[WORK INSTRUCTION]
Drop every picture, then print the rest of the listing exactly as given.

[DATA PROVIDED]
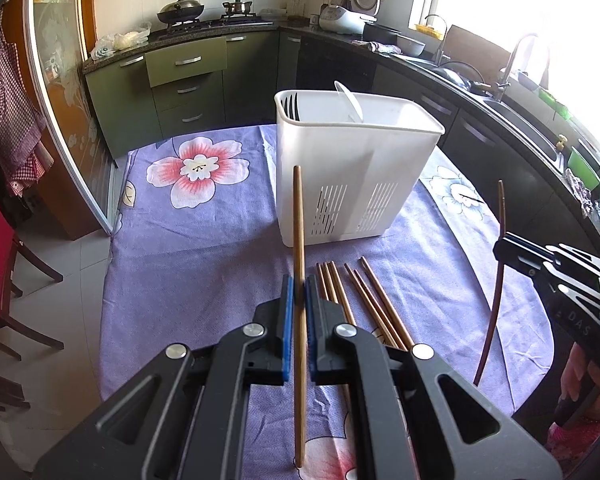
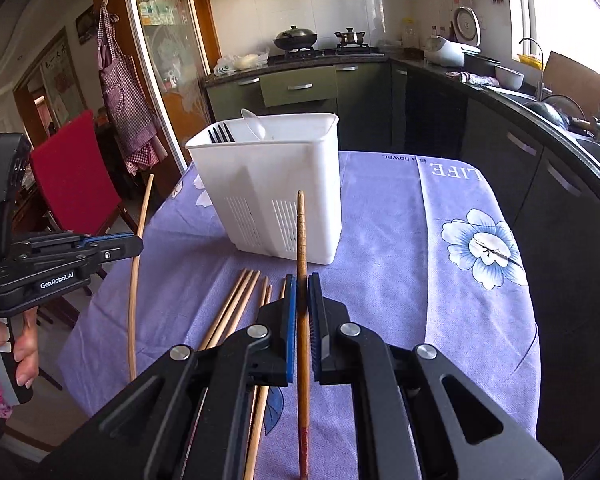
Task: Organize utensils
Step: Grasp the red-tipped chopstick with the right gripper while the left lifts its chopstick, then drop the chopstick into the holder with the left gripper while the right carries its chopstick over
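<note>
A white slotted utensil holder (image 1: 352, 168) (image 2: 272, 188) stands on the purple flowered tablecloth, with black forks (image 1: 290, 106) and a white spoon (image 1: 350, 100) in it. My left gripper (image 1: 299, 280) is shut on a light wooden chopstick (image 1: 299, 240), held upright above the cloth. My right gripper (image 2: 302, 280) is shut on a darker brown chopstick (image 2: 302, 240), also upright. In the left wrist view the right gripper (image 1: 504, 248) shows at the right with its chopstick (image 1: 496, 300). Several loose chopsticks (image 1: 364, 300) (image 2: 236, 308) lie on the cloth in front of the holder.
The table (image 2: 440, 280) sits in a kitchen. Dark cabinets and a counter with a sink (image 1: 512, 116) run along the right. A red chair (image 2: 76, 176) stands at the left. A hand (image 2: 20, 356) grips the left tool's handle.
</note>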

[REPLY]
Task: Organize utensils
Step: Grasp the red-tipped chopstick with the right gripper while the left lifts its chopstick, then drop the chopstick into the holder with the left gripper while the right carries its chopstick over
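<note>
A white slotted utensil holder (image 1: 352, 168) (image 2: 272, 188) stands on the purple flowered tablecloth, with black forks (image 1: 290, 106) and a white spoon (image 1: 350, 100) in it. My left gripper (image 1: 299, 280) is shut on a light wooden chopstick (image 1: 299, 240), held upright above the cloth. My right gripper (image 2: 302, 280) is shut on a darker brown chopstick (image 2: 302, 240), also upright. In the left wrist view the right gripper (image 1: 504, 248) shows at the right with its chopstick (image 1: 496, 300). Several loose chopsticks (image 1: 364, 300) (image 2: 236, 308) lie on the cloth in front of the holder.
The table (image 2: 440, 280) sits in a kitchen. Dark cabinets and a counter with a sink (image 1: 512, 116) run along the right. A red chair (image 2: 76, 176) stands at the left. A hand (image 2: 20, 356) grips the left tool's handle.
</note>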

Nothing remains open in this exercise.